The Cost of Defying the President - LaSombra
http://www.newyorker.com/culture/culture-desk/the-cost-of-defying-the-president?mbid=synd_digg
======
morsch
Here's some background for the strike:
[https://en.wikipedia.org/wiki/Professional_Air_Traffic_Contr...](https://en.wikipedia.org/wiki/Professional_Air_Traffic_Controllers_Organization_\(1968\))

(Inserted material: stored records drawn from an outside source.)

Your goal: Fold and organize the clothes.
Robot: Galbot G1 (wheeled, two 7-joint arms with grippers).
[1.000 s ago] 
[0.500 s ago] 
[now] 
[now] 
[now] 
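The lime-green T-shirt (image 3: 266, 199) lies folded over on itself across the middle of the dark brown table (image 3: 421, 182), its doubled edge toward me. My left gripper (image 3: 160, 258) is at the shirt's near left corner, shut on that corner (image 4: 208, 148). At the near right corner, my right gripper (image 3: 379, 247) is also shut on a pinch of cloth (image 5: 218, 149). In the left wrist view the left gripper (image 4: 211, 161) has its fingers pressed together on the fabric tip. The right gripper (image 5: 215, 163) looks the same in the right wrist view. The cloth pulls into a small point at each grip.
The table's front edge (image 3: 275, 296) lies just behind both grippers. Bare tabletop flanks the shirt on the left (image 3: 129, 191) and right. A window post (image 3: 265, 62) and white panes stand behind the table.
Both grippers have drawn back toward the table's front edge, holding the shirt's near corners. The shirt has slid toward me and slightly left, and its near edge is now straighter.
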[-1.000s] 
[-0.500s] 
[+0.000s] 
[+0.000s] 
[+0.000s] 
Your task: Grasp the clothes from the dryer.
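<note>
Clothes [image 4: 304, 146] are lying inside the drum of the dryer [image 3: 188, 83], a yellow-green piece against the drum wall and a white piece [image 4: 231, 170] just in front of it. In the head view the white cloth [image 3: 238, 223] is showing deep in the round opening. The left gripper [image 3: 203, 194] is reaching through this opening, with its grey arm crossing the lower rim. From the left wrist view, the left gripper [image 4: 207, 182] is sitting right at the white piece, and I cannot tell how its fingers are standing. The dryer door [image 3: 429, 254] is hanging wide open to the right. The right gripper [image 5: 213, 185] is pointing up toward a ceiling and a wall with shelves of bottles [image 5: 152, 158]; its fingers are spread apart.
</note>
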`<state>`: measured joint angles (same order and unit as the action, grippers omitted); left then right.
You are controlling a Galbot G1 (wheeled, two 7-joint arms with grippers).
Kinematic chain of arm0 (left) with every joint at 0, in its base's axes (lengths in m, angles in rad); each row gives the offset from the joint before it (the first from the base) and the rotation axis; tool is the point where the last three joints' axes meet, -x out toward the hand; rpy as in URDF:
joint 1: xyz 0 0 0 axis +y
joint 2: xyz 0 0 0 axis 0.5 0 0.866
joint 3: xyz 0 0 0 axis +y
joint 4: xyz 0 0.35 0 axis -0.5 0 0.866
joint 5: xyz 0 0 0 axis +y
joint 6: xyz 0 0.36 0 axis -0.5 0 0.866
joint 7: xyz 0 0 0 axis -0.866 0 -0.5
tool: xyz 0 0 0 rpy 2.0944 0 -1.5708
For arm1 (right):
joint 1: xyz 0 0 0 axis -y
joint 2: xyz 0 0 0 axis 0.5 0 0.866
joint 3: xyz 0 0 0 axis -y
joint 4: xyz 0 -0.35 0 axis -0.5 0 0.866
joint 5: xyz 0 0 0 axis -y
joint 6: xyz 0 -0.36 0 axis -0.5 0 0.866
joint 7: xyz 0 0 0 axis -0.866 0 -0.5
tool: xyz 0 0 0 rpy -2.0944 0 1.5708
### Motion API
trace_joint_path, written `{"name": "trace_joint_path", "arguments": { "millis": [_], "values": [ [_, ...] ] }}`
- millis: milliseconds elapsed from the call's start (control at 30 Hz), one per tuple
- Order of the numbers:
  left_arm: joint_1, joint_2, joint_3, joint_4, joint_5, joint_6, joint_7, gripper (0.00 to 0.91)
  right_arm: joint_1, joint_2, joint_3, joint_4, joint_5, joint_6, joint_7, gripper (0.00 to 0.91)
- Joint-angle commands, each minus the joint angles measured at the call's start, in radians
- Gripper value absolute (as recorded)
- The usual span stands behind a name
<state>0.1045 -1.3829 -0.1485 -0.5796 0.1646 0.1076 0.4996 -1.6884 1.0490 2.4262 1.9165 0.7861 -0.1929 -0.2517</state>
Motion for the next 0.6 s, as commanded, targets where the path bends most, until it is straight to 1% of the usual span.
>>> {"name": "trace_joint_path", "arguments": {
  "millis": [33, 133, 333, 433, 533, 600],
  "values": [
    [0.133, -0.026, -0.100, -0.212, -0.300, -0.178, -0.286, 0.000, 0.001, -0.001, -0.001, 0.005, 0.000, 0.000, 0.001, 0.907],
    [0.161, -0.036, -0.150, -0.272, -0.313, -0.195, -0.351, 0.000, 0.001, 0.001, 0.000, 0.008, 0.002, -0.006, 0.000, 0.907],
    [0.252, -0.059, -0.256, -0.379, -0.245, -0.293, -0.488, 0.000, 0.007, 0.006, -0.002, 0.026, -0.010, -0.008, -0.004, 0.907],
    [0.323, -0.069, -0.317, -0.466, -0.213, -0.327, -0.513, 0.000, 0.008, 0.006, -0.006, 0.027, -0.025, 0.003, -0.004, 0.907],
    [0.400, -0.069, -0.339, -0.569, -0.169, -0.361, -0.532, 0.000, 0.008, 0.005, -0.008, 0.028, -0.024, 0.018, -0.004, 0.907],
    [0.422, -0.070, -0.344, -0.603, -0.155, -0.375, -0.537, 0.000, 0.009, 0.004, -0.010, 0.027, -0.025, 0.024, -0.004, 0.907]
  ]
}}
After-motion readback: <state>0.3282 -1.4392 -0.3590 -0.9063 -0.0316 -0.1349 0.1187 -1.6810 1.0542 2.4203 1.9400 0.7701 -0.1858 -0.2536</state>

 _The Professional Air Traffic Controllers Organization or PATCO was a United
States trade union that operated from 1968 until its decertification in 1981
following an illegal strike that was broken by the Reagan Administration.
According to labor historian Joseph A. McCartin, the 1981 strike and defeat of
PATCO was "one of the most important events in late twentieth century U.S.
labor history"._

------
hu3
tldr:

"The moment the strike was called, the President, armed with several
contingency plans, replaced striking controllers with a skeleton crew of
military personnel, F.A.A. brass, new hires ushered through training, and, of
course, controllers who had chosen not to strike. Rumors abounded that the
skies were plagued with near-misses and flights rerouted to alternative
airports, but no deaths were ever reported. (It was ruled that the crash of
Air Florida Flight 90 into the frozen Potomac, on January 13, 1982, which
killed seventy-eight, was due to errors by the pilot and crew.) The public
suffered an inconvenience on the magnitude of a gas shortage or a natural
disaster, and for that inconvenience, by and large, the public blamed patco.
Although diehards continued to picket for weeks, the strike officially ended
on its third day, August 5, 1981, the day that striking controllers were
terminated. The Reagan Administration won an order decertifying patco
altogether on October 22, 1981, and rewarded scabs handsomely for their
loyalty. Many of their rewards mirrored patco’s original demands."

------
hueving
Tldr. Long article about the wonders of unions and how Reagan was mean to the
federal employee unions.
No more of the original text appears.